The Company also outlined the strategic rationale for the recent license agreement with the University of Tennessee Research Foundation (UTRF) to develop selective androgen receptor degrader (SARD) compounds that may be capable of degrading multiple forms of androgen receptor (AR). The Company envisions initially developing SARDs for those patients who do not respond or are resistant to currently approved therapies to inhibit tumor growth in patients with progressive castration-resistant prostate cancer (CRPC).

“I am pleased that we have been able to add to our platform of agents targeting hormonal receptors by successfully licensing the exclusive rights to the University of Tennessee Research Foundation’s SARD technology. We now have the opportunity to develop a potentially novel therapy to treat men with castration-resistant prostate cancer who do not respond or become resistant to currently approved therapies,” said Marc S. Hanover, CEO of GTx. “Additionally, our team continues to make good progress towards initiating our two planned Phase 2 clinical studies of enobosarm to treat advanced breast cancer, with the study in AR+ triple negative breast cancer expected to commence enrollment next month and our study of ER+/AR+ advanced breast cancer expected to start enrolling patients soon thereafter.”

Corporate Highlights

Enobosarm is the Company’s lead product candidate and is being developed for two breast cancer indications: as a targeted treatment for (i) estrogen receptor positive (ER+) and androgen receptor positive (AR+) breast cancer, and (ii) AR+ triple negative breast cancer (TNBC). For both clinical trials, the primary efficacy objective will be clinical benefit, which is defined as a complete response, partial response or stable disease.

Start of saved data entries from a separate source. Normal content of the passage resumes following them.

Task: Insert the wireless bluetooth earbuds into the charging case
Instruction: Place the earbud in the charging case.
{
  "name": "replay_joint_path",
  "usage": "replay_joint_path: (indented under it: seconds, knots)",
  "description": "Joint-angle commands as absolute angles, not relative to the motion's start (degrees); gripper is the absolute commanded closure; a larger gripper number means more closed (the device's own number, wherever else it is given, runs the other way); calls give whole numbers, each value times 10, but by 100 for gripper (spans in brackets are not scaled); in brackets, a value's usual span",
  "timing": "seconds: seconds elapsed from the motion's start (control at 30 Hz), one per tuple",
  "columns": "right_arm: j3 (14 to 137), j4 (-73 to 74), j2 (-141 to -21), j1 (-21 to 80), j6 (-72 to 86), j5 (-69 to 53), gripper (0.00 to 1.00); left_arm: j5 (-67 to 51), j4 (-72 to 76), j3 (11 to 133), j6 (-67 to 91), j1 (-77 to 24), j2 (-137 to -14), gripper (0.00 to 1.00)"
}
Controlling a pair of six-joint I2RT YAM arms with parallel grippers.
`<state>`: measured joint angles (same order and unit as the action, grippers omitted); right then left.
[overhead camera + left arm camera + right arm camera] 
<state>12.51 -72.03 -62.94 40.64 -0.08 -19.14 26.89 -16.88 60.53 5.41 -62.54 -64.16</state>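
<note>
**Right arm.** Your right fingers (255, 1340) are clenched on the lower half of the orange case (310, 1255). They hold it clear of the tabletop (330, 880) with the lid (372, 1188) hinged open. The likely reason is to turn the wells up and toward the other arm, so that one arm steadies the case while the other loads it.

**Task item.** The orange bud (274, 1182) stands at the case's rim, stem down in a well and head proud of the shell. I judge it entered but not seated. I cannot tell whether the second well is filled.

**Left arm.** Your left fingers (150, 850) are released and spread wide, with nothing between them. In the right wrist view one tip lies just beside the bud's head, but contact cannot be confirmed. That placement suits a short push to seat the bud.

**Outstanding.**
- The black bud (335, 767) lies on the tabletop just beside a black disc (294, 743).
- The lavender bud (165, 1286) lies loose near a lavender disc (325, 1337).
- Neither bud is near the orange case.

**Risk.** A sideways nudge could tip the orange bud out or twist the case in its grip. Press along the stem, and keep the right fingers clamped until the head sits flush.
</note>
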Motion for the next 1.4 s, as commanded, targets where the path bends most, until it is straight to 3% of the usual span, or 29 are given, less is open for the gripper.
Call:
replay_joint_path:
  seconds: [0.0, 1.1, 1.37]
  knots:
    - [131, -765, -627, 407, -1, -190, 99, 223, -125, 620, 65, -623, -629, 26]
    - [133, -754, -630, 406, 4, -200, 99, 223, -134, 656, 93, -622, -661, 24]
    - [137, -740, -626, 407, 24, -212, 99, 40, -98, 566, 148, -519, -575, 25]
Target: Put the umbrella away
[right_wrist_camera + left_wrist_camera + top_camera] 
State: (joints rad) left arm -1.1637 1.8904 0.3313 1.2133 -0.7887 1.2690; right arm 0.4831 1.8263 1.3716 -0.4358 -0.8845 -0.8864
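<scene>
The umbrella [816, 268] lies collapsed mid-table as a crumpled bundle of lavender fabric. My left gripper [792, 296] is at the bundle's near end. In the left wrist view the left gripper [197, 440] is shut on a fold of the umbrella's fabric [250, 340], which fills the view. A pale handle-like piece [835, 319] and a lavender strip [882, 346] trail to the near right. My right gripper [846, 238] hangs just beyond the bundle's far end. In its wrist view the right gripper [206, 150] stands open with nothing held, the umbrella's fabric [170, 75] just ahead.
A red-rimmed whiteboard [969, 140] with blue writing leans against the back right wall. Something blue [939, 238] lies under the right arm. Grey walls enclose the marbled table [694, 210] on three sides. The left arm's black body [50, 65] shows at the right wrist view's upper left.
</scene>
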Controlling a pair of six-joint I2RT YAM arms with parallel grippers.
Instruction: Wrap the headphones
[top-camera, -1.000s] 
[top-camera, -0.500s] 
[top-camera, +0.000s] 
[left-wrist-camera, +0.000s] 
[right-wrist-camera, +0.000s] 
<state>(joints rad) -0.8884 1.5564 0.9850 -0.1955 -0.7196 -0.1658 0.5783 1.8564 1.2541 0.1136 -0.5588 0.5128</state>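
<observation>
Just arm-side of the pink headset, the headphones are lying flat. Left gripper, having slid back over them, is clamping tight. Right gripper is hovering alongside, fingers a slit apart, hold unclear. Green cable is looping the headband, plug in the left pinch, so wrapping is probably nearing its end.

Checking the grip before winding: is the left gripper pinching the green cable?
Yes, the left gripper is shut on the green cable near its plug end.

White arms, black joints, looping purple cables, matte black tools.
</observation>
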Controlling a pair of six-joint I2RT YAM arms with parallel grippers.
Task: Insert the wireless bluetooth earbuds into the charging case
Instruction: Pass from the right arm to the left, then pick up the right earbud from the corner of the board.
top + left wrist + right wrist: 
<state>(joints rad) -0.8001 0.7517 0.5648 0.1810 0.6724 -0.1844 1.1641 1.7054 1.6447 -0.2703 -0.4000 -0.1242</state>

  • Next month, the Company plans to commence enrollment in an open-label, proof-of-concept Phase 2 clinical trial of enobosarm in patients with advanced AR+ TNBC. The study will enroll up to 55 patients with the primary efficacy objective defined as clinical benefit at 16 weeks.
  • Soon thereafter, in the third quarter of 2015, the Company plans to initiate enrollment in an open-label Phase 2 clinical trial of enobosarm in patients with ER+/AR+ advanced breast cancer. The study will enroll up to 118 patients with the primary efficacy objective defined as clinical benefit at 24 weeks.

Selective Androgen Receptor Degrader (SARD) technology is being evaluated as a potentially novel treatment for men with castration-resistant prostate cancer (CRPC) who do not respond or are resistant to currently approved therapies.

  • The Company is conducting research through the University of Tennessee Health Science Center this year to select and optimize appropriate clinical candidates for the requisite preclinical studies to support initial human clinical studies. The Company expects to initiate the first facet of this preclinical development later this year. Additional preclinical studies and the undertaking of human clinical studies will require further funding which the Company may raise through the licensing or sale of certain assets, including GTx-758 and its ER alpha agonist family of compounds, or through a strategic partnership or collaboration for the development and commercialization of SARDs.

GTx-758 (Capesaris(R)) for the treatment of advanced prostate cancer.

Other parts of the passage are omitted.